▶ WORK TO BE COMPLETED: Pictures should be left out while the data beneath this task is written out word for word.

[[ GIVEN DATA, beginning ]]

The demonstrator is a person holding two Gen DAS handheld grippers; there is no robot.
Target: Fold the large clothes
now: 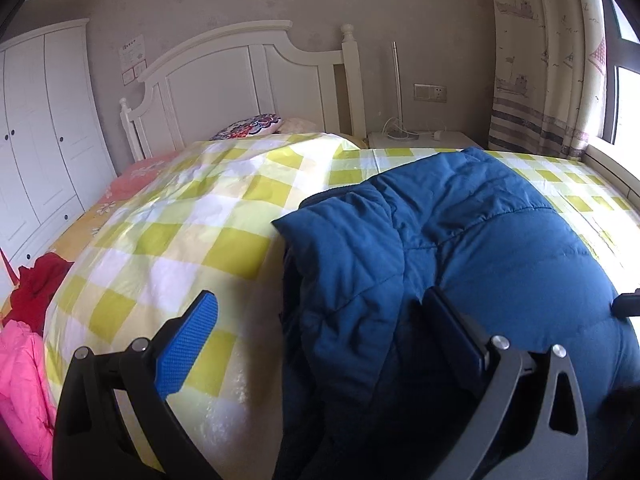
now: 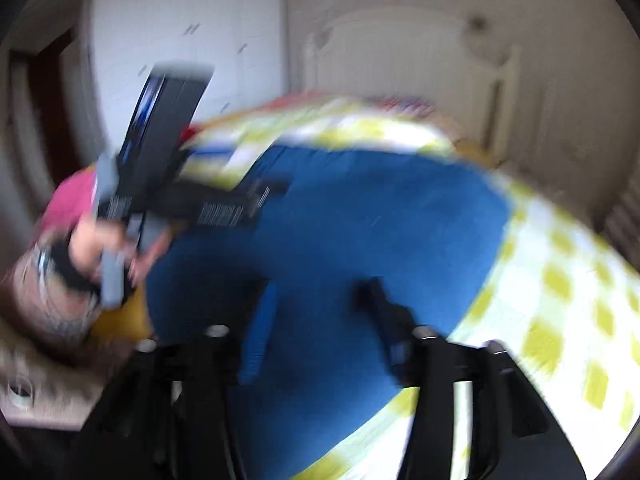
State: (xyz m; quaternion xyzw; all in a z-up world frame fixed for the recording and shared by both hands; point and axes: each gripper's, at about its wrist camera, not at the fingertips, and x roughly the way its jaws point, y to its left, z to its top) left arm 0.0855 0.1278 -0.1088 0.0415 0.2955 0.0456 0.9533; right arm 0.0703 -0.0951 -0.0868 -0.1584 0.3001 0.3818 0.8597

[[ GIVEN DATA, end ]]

▶ SOLUTION BELOW:
The demonstrator is a person holding two Gen DAS handheld grippers; there is no robot.
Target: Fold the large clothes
now: 
now: 
State: (xyz m; quaternion xyzw; all in a z-up world frame fixed for the recording and shared by both hands; point and axes: each gripper's, at about its wrist camera, not at the fingertips, and x roughly the way its jaws point, y to its left, z to its top) left arm 0.0855 0.1278 -0.1088 0.0415 0.2955 0.0456 0.9533; right arm 0.0703 -0.0951 -0.0868 -0.1584 0.3001 0.3818 0.8597

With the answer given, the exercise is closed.